Gut gemeint – schlecht gewirkt

Eine Kundenumfrage zu MiFID II zeigt: Info-Flut überfordert und vertreibt vom Kapitalmarkt.

Manfred Kainz. Das Gegenteil von gut ist gut gemeint, heißt es. Kritiker meinen das auch in der Beurteilung der Effekte der 2. EU-Richtlinie über Märkte für Finanzinstrumente („Markets in Financial Instruments Directive“ MiFID II). Die ist seit 2018 in Kraft. Zwei ihrer Ziele sind die Markt- und Produkttransparenz zu erhöhen und den Anlegerschutz zu verbessern. Dafür setzen die Richtlinie und ihre nationale Umsetzung auf strenge Informations- und Dokumentationspflichten für die Anbieter und Intermediären. Nun, nach zwei Jahren Praxiserfahrungen, stellt sich die Frage: Führt(e) die Informationsbeglückung zu einer Überforderung von Kunden und erschwerte die Wertpapierberatung sogar? Bewirkte man also das Gegenteil des Beabsichtigten?

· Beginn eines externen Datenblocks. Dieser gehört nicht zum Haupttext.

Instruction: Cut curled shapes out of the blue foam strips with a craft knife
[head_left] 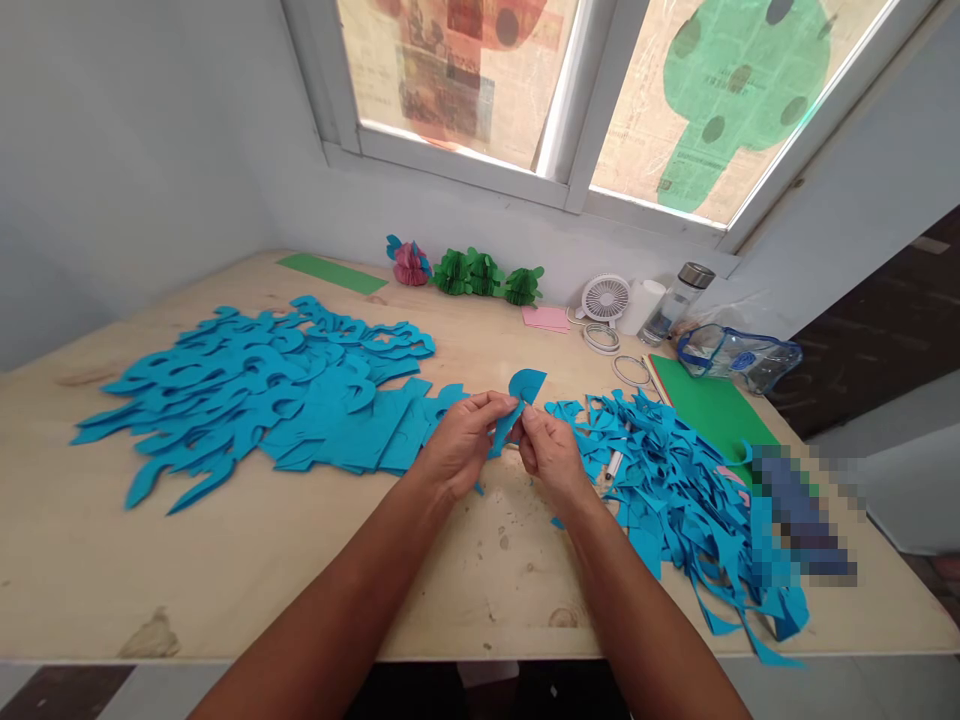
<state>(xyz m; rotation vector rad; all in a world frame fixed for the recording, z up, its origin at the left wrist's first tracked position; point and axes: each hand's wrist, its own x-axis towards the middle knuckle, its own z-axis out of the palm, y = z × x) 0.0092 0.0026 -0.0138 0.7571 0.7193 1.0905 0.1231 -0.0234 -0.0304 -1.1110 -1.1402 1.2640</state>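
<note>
Both of my hands meet over the middle of the wooden table [225,570]. My left hand [461,440] and my right hand [551,450] pinch a blue paper cut-out [521,395] between them; its rounded top rises above the fingers. To the left lies a wide spread of cut blue paper shapes [255,385]. A stack of folded blue paper pieces [375,430] sits just left of my left hand. On the right lies a heap of blue paper scraps [675,490].
Along the wall stand a pink and blue paper flower [409,262], green paper ornaments [484,275], a small white fan [605,298] and a bottle [675,300]. Green sheets [709,410] and a clear pouch [739,355] lie at the right; a green strip [330,272] at the back left.
</note>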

Diese Frage war Thema des Bankenkongresses KURS 2020 des Veranstalters imh, und heimische Bankenvertreter aus den Bereichen Compliance und Wertpapiere beantworteten sie mit „Ja“: Retail-Kunden würden sich ob der Informationsflut überfordert und teilweise sogar verärgert fühlen. Mittlerweile sei auch Resignation zu bemerken: „Kunden schmeißen die zugesendeten Infos halt weg.“ Das berge aber das Risiko, dass doch wichtige Informationen verloren gehen. Informationsüberforderung führe auch dazu, dass Kunden ihre Wertpapierengagements zurückfahren oder zu ausländischen Onlinebrokern ausweichen.

Ausoptieren?
Deshalb habe man als Bankensektor in der laufenden „MiFID-Review“ vorgeschlagen, dass Kunden doch die Möglichkeit haben sollten, selbst zu entscheiden, welche Infos sie erhalten wollen. Aber die für die Standards zuständige EU-Behörde ESMA (European Securities and Markets Authority) sei unnachgiebig und gegen so ein „Opting out“ von Privatkunden.

Um ihrem Wunsch, die Kunden nicht mit einer Flut an Informationen zu überfordern und zu vertreiben, gegenüber Behörden und Gesetzgebern Nachdruck zu verleihen, beschloss man banken- und sparkassenseitig, die Kunden zu befragen. Beim Deutschen Sparkassen- und Giroverband war man da schneller und die Ergebnisse ihrer Kundenumfrage seien auch für das österreichische Anlegerverhalten sehr repräsentativ, wie beim Bankenkongress zu hören war. Die Kundenmeinungen sollten jedenfalls die Alarmglocken schrillen lassen.

Was Kunden (nicht) wollen
62 % der Kunden fühlen sich vom Umfang der MiFID-II-bedingten obligatorischen Informationen überfordert. 65 % verlieren den Überblick bei all den Informationen. 66 % fühlen sich nicht besser informiert. 77 % der Kunden helfen die erweiterten Informationen nicht, den Inhalt besser zu verstehen. Und 71 % der Kunden fragen, ob sie auf die Informationen verzichten können.

Raus aus Wertpapieren
Noch kontraproduktiver ist, was die Umfrage weiters zeigt. Nämlich, dass sich sehr viele Kunden vom Kapitalmarkt zurückziehen, weil sie von Infos regelrecht „überschwemmt“ werden: 27 % der Kunden möchten in Zukunft weniger am Kapitalmarkt veranlagen und sich weniger komplexen Veranlagungen zuwenden („Zurück zu Spareinlagen“), 34 % der Kunden wollen sich aus Anleihen zurückziehen. Und am alarmierendsten im Hinblick auf die private Vermögensbildung: 28 % der Kunden wollen sich aus Anlagen in Aktien zurückziehen, 29 % aus Fonds.

Fazit: „Das Gegenteil von gut ist gut gemeint“ scheint auf die Auswirkungen, die MiFID II auf Anleger in der Praxis hat, zuzutreffen. Das und die Kundenreaktionen konterkarieren aber alle Bemühungen, private Vermögensbildung am Kapitalmarkt, und besonders Privataktionärstum, zu fördern. Ob das im Sinne der Erfinder ist?